Published by Knopf Doubleday Publishing Group on March 31st 2015
Buy from IndieBound
Just north of Berlin, and hidden behind the Iron Curtain after World War II, Ravensbruck was a concentration camp unlike any other. Ninety percent of the camp’s prisoners were not Jewish; they were members of the Resistance, political prisoners, “asocials”, lesbians, and prostitutes. And they were all women.
It’s not easy to pick up a 700+ page book on any topic, but reading a doorstop focused on the Holocaust turns that challenge up a notch. You can see clear evidence in many of the Goodreads reviews of Ravensbruck, which repeatedly mention how long it took to finish.
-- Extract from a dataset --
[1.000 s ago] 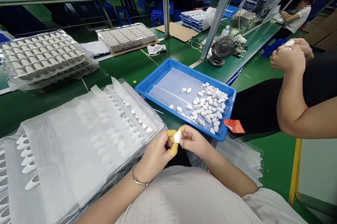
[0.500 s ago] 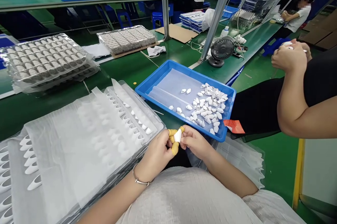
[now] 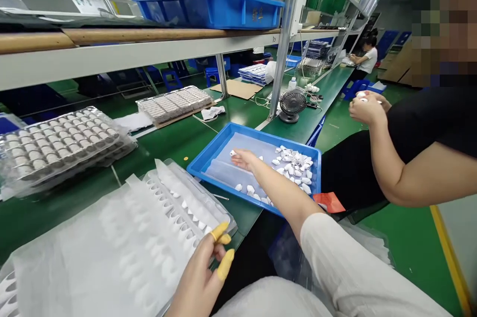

Still, after pouring through heartbreaking details, many readers note how worthwhile they found the weeks or months they spent reading, and I couldn’t agree more.
“But just as Auschwitz was the capital of the crime against Jews, so Ravensbruck was the capital of the crime against women. Deep in our collective memory, throughout literature of every period and every country, atrocities against women have always horrified. By treating the crime that happened here as marginal, history commits a further crime against the Ravensbruck women, and against the female sex.”
I’ve been fascinated by Holocaust history since I read Lois Lowry’s Number the Stars in elementary school, so I’ve read a seemingly endless number of memoirs, novels and nonfiction titles with information that tends to overlap. Though the broad scope of Ravensbruck is familiar, as Sarah Helm narrows in on the camp, its female prisoners, and the atrocities that took place within its gates, the details are incredible. And incredibly heartbreaking. Though much of it is difficult to bear, the thought of not knowing—of allowing these stories to stay hidden—feels far worse.